[Python-bugs-list] [Bug #126706] many std modules assume string.letters is [a-zA-Z]

noreply@sourceforge.net noreply@sourceforge.net
Tue, 26 Dec 2000 12:18:57 -0800


Bug #126706, was updated on 2000-Dec-23 06:19
Here is a current snapshot of the bug.

Project: Python
Category: Python Library
Status: Open
Resolution: None
Bug Group: None
Priority: 5
Submitted by: nobody
Assigned to : nobody
Summary: many std modules assume string.letters is [a-zA-Z]

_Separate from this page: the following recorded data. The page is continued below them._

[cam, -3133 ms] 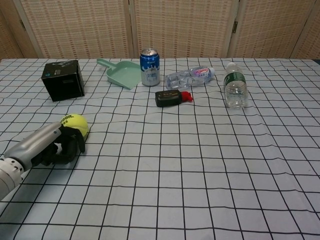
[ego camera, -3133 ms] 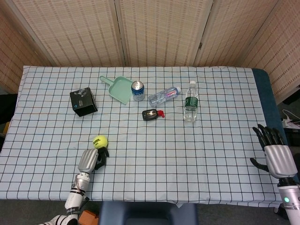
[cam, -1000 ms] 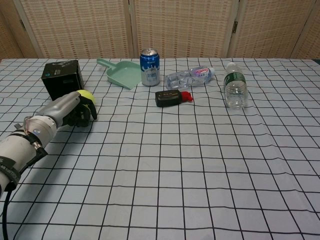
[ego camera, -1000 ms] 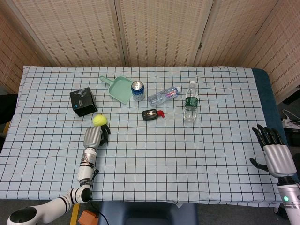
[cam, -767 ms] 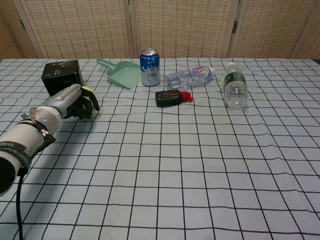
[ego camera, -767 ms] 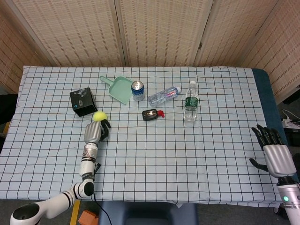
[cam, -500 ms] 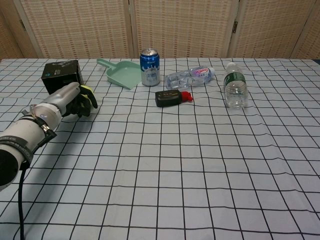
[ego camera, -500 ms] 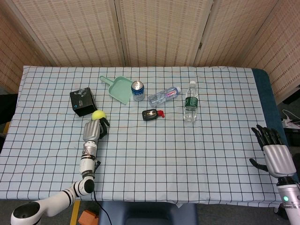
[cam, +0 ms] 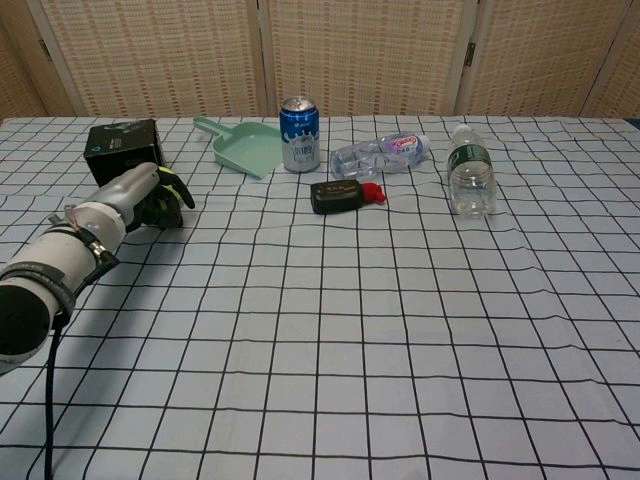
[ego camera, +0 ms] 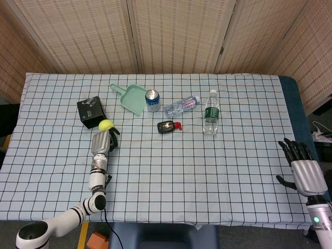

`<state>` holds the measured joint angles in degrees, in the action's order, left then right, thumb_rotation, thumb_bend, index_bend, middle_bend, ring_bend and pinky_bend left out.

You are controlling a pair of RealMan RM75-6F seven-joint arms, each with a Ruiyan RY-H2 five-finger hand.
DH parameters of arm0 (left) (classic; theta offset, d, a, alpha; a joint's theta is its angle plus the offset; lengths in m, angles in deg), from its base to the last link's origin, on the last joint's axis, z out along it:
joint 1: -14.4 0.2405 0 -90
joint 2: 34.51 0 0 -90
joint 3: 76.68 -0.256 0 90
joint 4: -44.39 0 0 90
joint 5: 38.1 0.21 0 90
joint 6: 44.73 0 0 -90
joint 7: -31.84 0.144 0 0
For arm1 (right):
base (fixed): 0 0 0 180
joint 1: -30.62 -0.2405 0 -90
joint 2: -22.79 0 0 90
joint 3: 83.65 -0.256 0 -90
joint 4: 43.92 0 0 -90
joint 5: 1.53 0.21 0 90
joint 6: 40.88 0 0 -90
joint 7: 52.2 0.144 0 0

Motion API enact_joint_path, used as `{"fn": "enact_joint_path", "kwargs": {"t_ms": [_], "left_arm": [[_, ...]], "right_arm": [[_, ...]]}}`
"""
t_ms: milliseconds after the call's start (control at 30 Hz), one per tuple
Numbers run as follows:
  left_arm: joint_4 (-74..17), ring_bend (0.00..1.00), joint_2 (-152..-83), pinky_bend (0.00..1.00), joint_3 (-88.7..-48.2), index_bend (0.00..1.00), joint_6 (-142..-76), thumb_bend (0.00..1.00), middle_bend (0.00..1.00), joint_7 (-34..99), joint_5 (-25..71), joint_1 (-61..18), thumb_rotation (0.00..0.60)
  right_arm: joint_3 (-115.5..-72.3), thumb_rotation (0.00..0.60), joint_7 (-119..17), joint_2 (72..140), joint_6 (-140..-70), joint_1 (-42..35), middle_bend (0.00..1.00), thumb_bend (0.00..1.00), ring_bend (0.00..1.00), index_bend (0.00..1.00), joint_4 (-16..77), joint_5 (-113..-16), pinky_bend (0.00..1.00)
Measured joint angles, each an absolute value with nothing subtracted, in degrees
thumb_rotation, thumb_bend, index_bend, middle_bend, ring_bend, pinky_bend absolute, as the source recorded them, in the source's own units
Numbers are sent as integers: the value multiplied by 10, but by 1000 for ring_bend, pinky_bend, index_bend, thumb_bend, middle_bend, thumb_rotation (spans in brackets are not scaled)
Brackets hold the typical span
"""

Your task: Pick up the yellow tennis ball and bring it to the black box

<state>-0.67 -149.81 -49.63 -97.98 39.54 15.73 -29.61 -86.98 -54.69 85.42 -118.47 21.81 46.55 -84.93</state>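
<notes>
- Since the earliest frames the left robot hand [ego camera: 102, 141] has carried the yellow tennis ball [ego camera: 106, 124] from the near-left part of the bench [ego camera: 233, 155] up toward the black box [ego camera: 89, 111]; over the last second it has crept a little closer each frame.
- That robot hand now has its fingers curled round the ball, which sits at the fingertips just beside the box's near right corner in the head view; whether ball and box touch cannot be told.
- In the chest view only a sliver of the yellow ball shows [cam: 168, 178] behind the dark fingers, so how firmly it is held cannot be judged.
- The right robot hand [ego camera: 305, 171] hangs off the bench's right edge, fingers spread, holding nothing.
- Risk: the ball is round and held mostly at the fingertips, so a loose hold or an early release could let it roll away across the checked cloth.
- Risk: pushing further forward could drive the knuckles or ball into the box and shove it back or turn it, since it looks light.
- Risk: the green dustpan [ego camera: 130, 98] and blue drink can [ego camera: 152, 100] stand to the right of the box, apart from the hand's path; a sideways swing could clip them.
- Writing: the ball's black print is hidden now. The box carries a small blue mark, too small to read. The can's lettering, the label on the upright water bottle [ego camera: 210, 113] and the red-and-white label on the lying bottle [ego camera: 182, 105] are all illegible at this size.
</notes>
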Motion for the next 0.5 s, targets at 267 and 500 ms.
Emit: {"fn": "enact_joint_path", "kwargs": {"t_ms": [267,500], "left_arm": [[37,529,-1502,853,-510,420,-974,734,512,405,164,-305,600],[67,512,-1508,817,-518,420,-967,728,513,402,168,-308,600]], "right_arm": [[-869,600,-547,855,-1181,217,0,107,0,34,463,-848,0],[-868,600,-550,858,-1183,217,0,107,0,34,462,-851,0]]}}
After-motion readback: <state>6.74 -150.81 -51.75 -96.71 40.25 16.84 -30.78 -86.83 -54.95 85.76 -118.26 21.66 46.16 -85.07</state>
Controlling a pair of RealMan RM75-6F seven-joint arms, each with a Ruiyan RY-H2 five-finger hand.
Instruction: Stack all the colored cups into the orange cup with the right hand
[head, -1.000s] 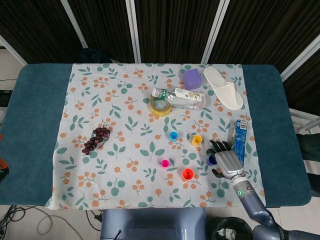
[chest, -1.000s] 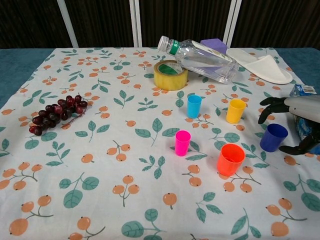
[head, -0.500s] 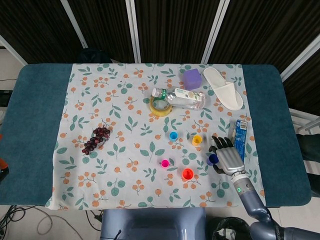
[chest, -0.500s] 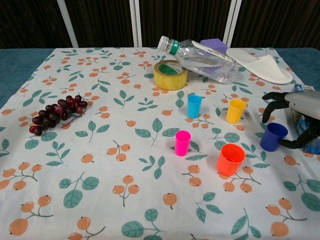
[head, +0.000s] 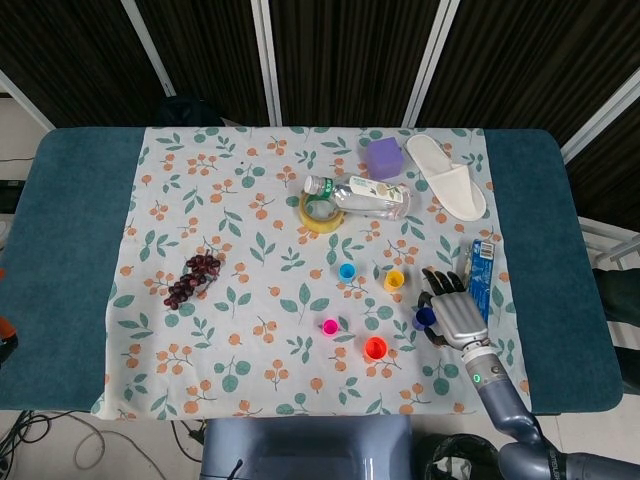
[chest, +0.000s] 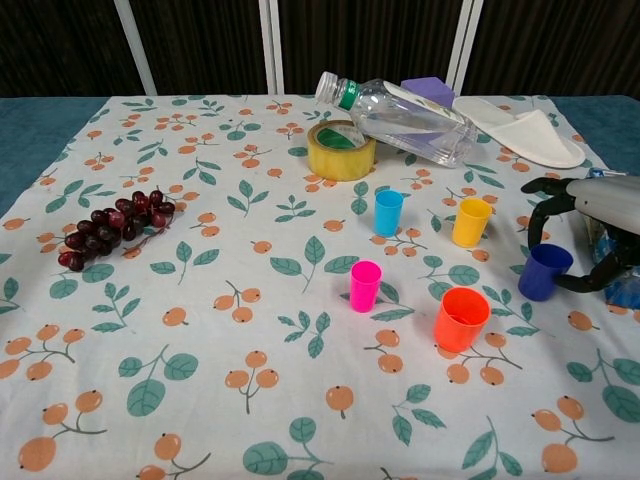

Details: there are many modules in the standard library that
use string.letters to mean A-Za-z, but that assumption
is incorrect when locales are in use.

also the readline library seems to cause the locale to be set according to
the current environment variables,
even if i don't call locale.*:

% python2.0 -c 'import string; print string.letters'
abcdefghijklmnopqrstuvwxyzABCDEFGHIJKLMNOPQRSTUVWXYZ
% python2.0
Python 2.0 (#3, Oct 19 2000, 01:42:41) 
[GCC 2.95.2 20000220 (Debian GNU/Linux)] on linux2
Type "copyright", "credits" or "license" for more information.
>>> print string.letters
abcdefghijklmnopqrstuvwxyzµßàáâãäåæçèéêëìíîïðñòóôõöøùúûüýþÿABCDEFGHIJKLMNOPQRSTUVWXYZÀÁÂÃÄÅÆÇÈÉÊËÌÍÎÏÐÑÒÓÔÕÖØÙÚÛÜÝÞ
>>> 

here's what grep says on the standard library. most
of these uses seem incorrect to me:

% grep string.letters **/*.py
Cookie.py:_LegalChars       = string.letters + string.digits +
"!#$%&'*+-.^_`|~"cmd.py:IDENTCHARS = string.letters + string.digits + '_'
dospath.py:    varchars = string.letters + string.digits + '_-'
lib-old/codehack.py:identchars = string.letters + string.digits + '_' #
Identifier characters
ntpath.py:    varchars = string.letters + string.digits + '_-'
nturl2path.py:  if len(comp) != 2 or comp[0][-1] not in string.letters:
pipes.py:_safechars = string.letters + string.digits + '!@%_-+=:,./'    #
Safe unquoted
pre.py:    alphanum=string.letters+'_'+string.digits
tokenize.py:    namechars, numchars = string.letters + '_', string.digits
urlparse.py:scheme_chars = string.letters + string.digits + '+-.'




Follow-Ups:

Date: 2000-Dec-26 12:18
By: nobody

Comment:
string.ascii_letters etc is more precise
than alphabet, imho.

  -- erno@iki.fi
-------------------------------------------------------

Date: 2000-Dec-26 08:15
By: akuchling

Comment:
The docs for the string module say that, for example, string.lowercase is "
A string containing all the characters that are considered lowercase
letters."  This implies that the strings are locale-aware; code that uses
string.lowercase to mean only a-z 
is therefore in error.  (.digits is not locale-aware.)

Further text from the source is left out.